EXERCISE GOAL: Each line starting at the one that contains "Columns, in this" and ending at the one that contains "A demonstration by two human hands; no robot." must be returned exactly, and the rest of the listing is left out.

STORED DATA:
· · · · ·

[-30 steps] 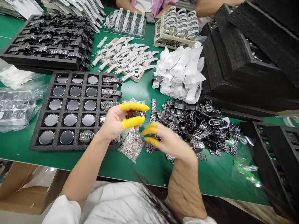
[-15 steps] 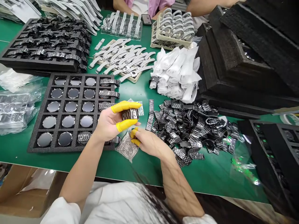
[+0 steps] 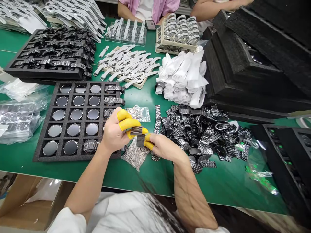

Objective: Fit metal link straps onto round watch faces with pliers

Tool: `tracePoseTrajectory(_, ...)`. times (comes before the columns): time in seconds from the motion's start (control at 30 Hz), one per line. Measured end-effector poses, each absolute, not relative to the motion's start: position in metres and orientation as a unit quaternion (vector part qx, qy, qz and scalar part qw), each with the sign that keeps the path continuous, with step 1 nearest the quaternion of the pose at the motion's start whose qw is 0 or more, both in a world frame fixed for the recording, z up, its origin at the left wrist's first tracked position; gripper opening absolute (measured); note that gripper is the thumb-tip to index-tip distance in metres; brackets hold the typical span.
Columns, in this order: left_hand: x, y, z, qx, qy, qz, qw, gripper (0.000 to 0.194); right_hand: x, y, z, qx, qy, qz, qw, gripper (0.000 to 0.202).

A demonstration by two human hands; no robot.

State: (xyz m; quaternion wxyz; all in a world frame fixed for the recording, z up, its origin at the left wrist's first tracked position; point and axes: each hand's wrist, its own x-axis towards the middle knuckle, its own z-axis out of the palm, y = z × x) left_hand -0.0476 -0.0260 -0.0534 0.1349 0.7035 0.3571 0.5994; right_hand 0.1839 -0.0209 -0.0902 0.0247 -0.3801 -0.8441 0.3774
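Note:
Yellow finger cots cover fingertips on both hands. My left hand (image 3: 115, 129) is closed on a dark metal-link watch strap (image 3: 140, 141), part of it folded between the fingers. My right hand (image 3: 162, 147) pinches the strap's near right side; whether it also holds a small pin cannot be seen. Just below them lies an open plastic bag of thin metal pins (image 3: 136, 157). A second bag of pins (image 3: 138, 114) lies behind the hands. To the left, a black foam tray (image 3: 51, 158) holds round watch faces, some with metal straps.
A heap of loose black metal straps (image 3: 194, 132) lies right of my hands. Beyond are white-wrapped pieces (image 3: 182, 77) and white-strapped watches (image 3: 128, 63). Black foam blocks (image 3: 238, 68) stack high at right. A person in a pink top (image 3: 165, 9) sits opposite.
My right hand has moved from the bag of pins up to the strap. My left hand has turned and lowered the strap, which now hangs between both hands.

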Motion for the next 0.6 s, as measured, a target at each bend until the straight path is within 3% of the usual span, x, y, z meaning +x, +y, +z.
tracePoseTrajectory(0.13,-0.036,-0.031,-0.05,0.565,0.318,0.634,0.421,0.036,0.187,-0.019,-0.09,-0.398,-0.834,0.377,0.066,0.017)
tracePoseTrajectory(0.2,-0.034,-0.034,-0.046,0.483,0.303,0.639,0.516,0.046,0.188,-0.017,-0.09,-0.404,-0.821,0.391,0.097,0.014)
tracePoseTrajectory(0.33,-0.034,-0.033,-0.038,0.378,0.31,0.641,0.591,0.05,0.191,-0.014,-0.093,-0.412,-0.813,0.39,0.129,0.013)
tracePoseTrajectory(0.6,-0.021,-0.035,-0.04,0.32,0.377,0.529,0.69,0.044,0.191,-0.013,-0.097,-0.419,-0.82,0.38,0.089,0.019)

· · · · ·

RESPONSE TO THE TASK:
Columns, in this order: left_hand: x, y, z, qx, qy, qz, qw, gripper (0.000 to 0.194); right_hand: x, y, z, qx, qy, qz, qw, gripper (0.000 to 0.202).

A demonstration by two human hands; no robot.

Work on the answer is now done.